In short and fast sentences, I told him of the words that his messiah had said to me on that day, and I asked if he had any opinion about their meaning. Why? I do not know. I guess I was holding to straws, considering all possibilities, as far fetched as my imagination and my irrationality could afford.
“Brother Ahasver, our Messiah very often spoke to us, and to his followers, through parables and allegories. I can
assure you that His words were of wisdom and sacred significance, and He did not speak in vain or of trifling matters. I am sure that these words that you have just told me are also relevant in some way.”
“Is there someone in your brotherhood who could interpret them?" I asked eagerly, fervently and irrationally, hoping that the Nazarenes, amidst their stranger beliefs, were also proficient with augurs and divinations.
“There might. Someone enlightened by the divine Spirit" he answered meditatively.
“But they might not mean anything at all, as well…” I offered, almost regretting having started that conversation.

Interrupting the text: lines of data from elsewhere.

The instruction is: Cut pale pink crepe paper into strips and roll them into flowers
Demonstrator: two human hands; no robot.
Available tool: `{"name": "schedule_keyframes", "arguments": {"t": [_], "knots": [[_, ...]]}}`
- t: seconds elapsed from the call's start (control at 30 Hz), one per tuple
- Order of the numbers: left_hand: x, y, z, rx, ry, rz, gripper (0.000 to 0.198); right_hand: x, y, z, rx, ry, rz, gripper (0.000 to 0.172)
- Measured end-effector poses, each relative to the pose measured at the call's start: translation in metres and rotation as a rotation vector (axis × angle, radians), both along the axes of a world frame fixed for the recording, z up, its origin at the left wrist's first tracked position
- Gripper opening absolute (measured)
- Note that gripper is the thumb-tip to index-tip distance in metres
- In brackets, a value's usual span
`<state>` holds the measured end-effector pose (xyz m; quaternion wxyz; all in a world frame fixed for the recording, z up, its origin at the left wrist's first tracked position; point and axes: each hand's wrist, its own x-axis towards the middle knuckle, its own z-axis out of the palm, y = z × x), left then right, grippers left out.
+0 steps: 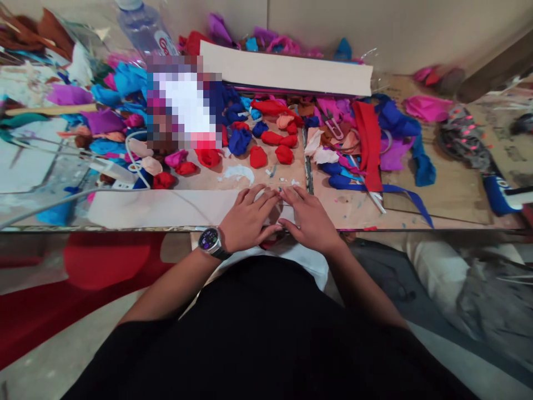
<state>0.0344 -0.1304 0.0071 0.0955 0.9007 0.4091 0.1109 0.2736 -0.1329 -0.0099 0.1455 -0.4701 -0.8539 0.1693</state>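
My table runs across mid-frame, tan top. On it I've got a pale strip along the near edge, left of center; red crumpled wads, center; white scrap just below them; brown cardboard, right.

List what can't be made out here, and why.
Head view: what lies beneath the bare left hand and the bare right hand; they cover it.
Head view: the thing behind the mosaic patch of white, purple and red squares; pixelation hides it.
Head view: the clear bluish plastic bottle; the top edge cuts it off.
Head view: the round silver wristwatch; its display is too small to read.
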Motion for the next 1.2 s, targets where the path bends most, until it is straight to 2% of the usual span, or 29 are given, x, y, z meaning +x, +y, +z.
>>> {"name": "schedule_keyframes", "arguments": {"t": [0.23,0.5,0.77,1.0,1.2], "knots": [[0.002,-0.002,-0.003,-0.021,0.008,-0.027,0.06,0.0,-0.001,-0.001,0.011,0.053,0.007,0.081],[0.001,-0.001,-0.004,-0.039,0.022,-0.019,0.063,0.004,-0.003,-0.002,0.021,0.219,0.006,0.08],[0.0,0.0,-0.004,-0.054,0.012,-0.009,0.064,0.003,-0.004,-0.004,0.005,0.216,-0.002,0.076],[-0.001,0.0,-0.01,-0.038,-0.109,0.01,0.077,0.002,-0.003,-0.001,0.024,0.181,0.005,0.073],[0.0,0.0,-0.011,-0.036,-0.132,0.03,0.081,0.0,-0.003,-0.001,0.02,0.18,-0.006,0.074]]}}
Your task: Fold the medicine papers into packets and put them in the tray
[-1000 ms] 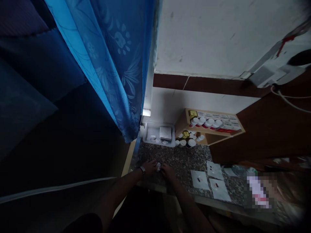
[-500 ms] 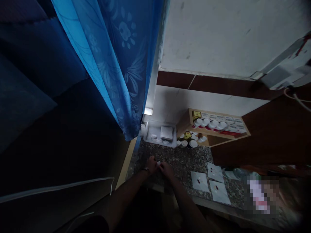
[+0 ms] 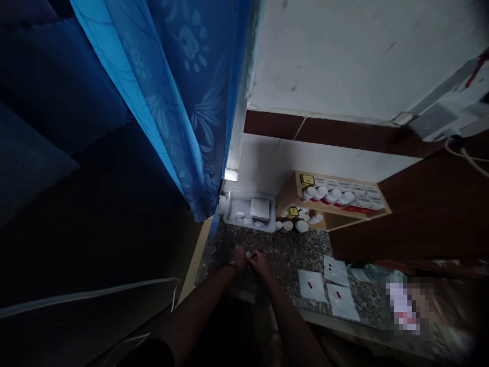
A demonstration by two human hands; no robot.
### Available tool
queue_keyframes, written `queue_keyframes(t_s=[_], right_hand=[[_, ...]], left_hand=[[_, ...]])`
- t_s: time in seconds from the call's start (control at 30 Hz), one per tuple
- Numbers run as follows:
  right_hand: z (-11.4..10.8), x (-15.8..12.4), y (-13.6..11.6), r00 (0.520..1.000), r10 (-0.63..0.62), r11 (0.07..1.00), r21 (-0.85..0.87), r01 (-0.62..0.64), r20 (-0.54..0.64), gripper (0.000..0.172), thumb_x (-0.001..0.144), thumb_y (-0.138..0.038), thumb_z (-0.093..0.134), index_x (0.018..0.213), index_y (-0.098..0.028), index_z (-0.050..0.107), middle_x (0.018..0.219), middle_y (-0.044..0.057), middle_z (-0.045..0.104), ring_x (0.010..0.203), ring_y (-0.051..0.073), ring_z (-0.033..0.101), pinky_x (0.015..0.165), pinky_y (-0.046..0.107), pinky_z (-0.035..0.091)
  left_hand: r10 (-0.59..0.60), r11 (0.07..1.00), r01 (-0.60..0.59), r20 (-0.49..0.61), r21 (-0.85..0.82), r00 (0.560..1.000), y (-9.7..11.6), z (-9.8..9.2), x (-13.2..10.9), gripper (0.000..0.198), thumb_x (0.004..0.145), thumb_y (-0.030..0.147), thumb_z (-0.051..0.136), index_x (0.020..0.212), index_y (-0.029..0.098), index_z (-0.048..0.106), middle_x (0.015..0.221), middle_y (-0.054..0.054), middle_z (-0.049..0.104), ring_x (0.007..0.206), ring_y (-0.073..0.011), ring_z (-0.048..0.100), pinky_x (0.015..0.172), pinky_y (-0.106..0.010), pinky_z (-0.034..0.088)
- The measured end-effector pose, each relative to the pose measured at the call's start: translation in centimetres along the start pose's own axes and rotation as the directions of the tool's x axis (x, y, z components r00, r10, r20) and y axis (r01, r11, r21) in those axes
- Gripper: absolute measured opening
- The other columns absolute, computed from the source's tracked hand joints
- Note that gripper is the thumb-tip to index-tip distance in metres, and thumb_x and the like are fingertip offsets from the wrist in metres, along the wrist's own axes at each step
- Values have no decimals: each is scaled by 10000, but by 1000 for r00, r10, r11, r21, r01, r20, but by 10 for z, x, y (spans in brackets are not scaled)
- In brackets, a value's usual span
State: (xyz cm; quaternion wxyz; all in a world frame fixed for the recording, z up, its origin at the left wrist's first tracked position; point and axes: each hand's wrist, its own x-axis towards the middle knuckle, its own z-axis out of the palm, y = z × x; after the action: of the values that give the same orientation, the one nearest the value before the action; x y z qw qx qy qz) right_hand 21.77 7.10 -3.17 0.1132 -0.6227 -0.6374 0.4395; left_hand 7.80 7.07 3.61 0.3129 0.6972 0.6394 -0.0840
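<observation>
Close together over the speckled counter (image 3: 275,255), my two hands meet around a small white paper packet (image 3: 248,255). My left hand (image 3: 239,257) has its fingers curled against the packet's left side. From the other side, my right hand (image 3: 260,262) pinches it. Beyond them stands a pale plastic tray (image 3: 226,216) with a stack of white paper squares (image 3: 260,209) and several small folded white pieces (image 3: 248,221). To the right lie three white paper sheets, the nearest sheet (image 3: 314,294) among them, with small dark red and pale pills on them.
A wooden shelf (image 3: 376,219) at the back right carries white-capped bottles (image 3: 333,196) and boxes (image 3: 367,196); more bottles (image 3: 301,227) stand beneath it. A blue curtain (image 3: 202,112) hangs at the left. A clear plastic item (image 3: 376,272) lies far right, near a blurred patch.
The view has shifted slightly. My fingers have moved a little on the white packet, which now looks smaller and rounder between them. Tray and sheets stay put.
</observation>
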Motion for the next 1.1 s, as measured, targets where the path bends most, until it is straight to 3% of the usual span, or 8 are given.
queue_keyframes(t_s=[0.13,0.23,0.43,0.53,0.73,0.9,1.1], right_hand=[[-2,4,-5,1000,31,999,12,-31,-3,107,733,-267,589,658,-194,567,621,-4,612,615,135,559,560,208,357],[-4,2,-12,998,59,996,-74,-59,4,99,754,-251,579,676,-190,574,655,11,628,641,141,571,572,209,357],[-12,-15,-22,988,-143,924,-348,156,64,161,854,-240,470,973,-221,577,971,41,636,853,155,576,673,220,362],[-16,-19,-26,984,-148,895,-409,178,103,201,861,-209,454,1029,-238,561,1050,37,602,901,150,562,697,218,363],[-20,-21,-30,979,-137,856,-480,193,151,217,876,-207,430,1050,-234,558,1072,45,570,861,147,558,666,225,356],[-18,-18,-25,986,-118,890,-428,157,116,173,849,-183,458,967,-213,580,1027,46,585,877,152,547,694,229,349],[-13,-9,-17,991,-92,912,-391,124,101,102,809,-166,494,851,-184,585,906,55,620,834,159,545,681,229,331]], left_hand=[[-73,994,73,5,-78,997,-3,-2,1,206,835,270,507,969,176,632,1022,-81,647,986,-204,576,821,-275,436],[-133,981,130,-10,-146,991,-2,-3,2,264,801,305,558,1037,191,588,1032,-59,650,961,-197,595,779,-255,444],[-118,985,117,3,-124,993,2,-3,5,197,844,257,483,942,149,617,1061,-117,621,1007,-228,567,810,-292,435],[-71,989,67,-27,-130,997,3,1,6,193,863,250,457,949,150,597,1061,-119,610,1033,-226,546,844,-296,418],[-75,974,58,-69,-220,995,2,8,5,214,886,289,434,1020,165,545,1017,-101,621,978,-212,565,800,-282,421],[-38,961,13,-85,-278,996,1,11,10,288,872,275,462,1144,183,486,1064,-86,615,1001,-204,561,806,-267,412],[31,962,-77,-173,-262,984,-4,18,9,213,831,215,486,1028,173,552,1088,-79,561,1030,-198,504,882,-284,387]])
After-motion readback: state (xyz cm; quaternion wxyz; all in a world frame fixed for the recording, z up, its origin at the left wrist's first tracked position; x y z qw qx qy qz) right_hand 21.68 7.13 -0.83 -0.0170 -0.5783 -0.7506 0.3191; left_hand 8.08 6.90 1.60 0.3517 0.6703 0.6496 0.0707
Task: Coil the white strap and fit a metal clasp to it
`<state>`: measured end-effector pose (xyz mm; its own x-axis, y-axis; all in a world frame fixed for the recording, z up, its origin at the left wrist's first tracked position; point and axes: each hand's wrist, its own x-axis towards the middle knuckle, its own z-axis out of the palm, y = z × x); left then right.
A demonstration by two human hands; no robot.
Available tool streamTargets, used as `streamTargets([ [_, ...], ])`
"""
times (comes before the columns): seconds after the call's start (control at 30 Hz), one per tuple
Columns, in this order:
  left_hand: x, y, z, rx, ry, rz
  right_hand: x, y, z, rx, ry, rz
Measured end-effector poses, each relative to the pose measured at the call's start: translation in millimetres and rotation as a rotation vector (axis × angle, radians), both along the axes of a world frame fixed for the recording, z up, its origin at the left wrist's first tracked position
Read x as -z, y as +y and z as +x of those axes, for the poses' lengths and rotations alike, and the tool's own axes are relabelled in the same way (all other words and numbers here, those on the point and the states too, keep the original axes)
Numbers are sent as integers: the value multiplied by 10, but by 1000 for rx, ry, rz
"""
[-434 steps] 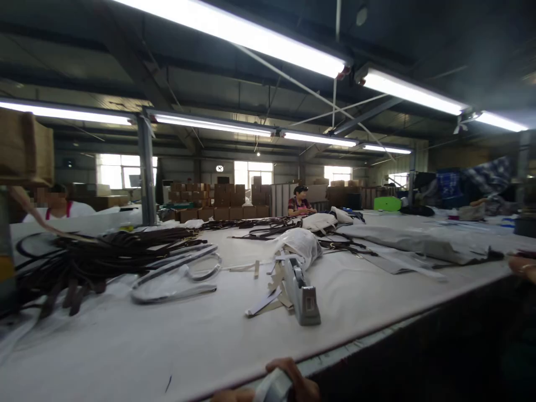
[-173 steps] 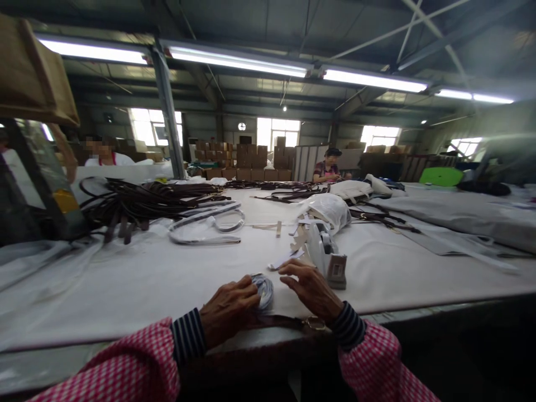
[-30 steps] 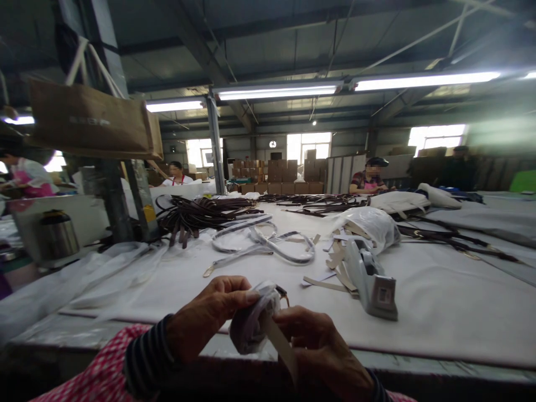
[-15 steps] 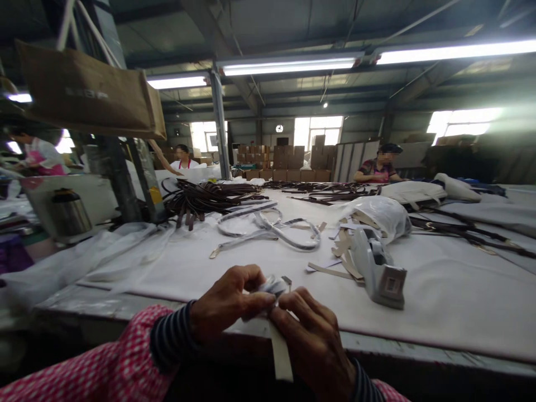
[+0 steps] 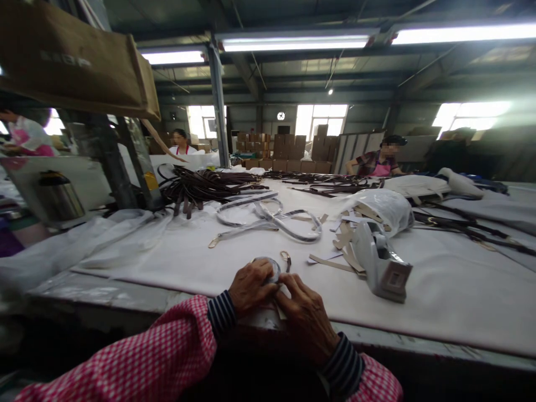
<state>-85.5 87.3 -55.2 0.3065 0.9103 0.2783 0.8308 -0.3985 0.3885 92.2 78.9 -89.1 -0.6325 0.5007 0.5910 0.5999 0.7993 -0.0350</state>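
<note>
Left hand [image 5: 252,289], right hand [image 5: 305,319] lowered, strap coil [image 5: 270,266] under left fingers [image 5: 266,281]

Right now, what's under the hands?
The left hand and right hand cover a wrapped coil, with a metal buckle showing beyond them on the white-covered table. The coil's underside and anything beneath the palms are hidden.

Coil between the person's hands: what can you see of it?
The coil is a small, round roll, mostly hidden. Only its upper rim shows, a pale grey curve with a glossy look, possibly plastic wrap; its inner layers can't be made out. It sits just above the white-covered table's near edge, cupped by the left hand, with the right hand close against its right side. A small gold-coloured buckle lies just beyond it; any link between them is hidden.
</note>
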Motion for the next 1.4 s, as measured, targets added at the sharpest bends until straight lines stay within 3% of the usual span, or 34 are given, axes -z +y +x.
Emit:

“Everything He said is important for us sinners,” he confirmed with that expression of conviction and confidence that I envied right there, “and if you allow me, I’ll share these words with my scholarly brothers. Some are closer to His wisdom.”
That meeting with Cephas was, somehow, rewarding. It shocked me back into reality, and I returned home determined to share my questions and doubts with Joseph, someone who I had forgotten during my despair.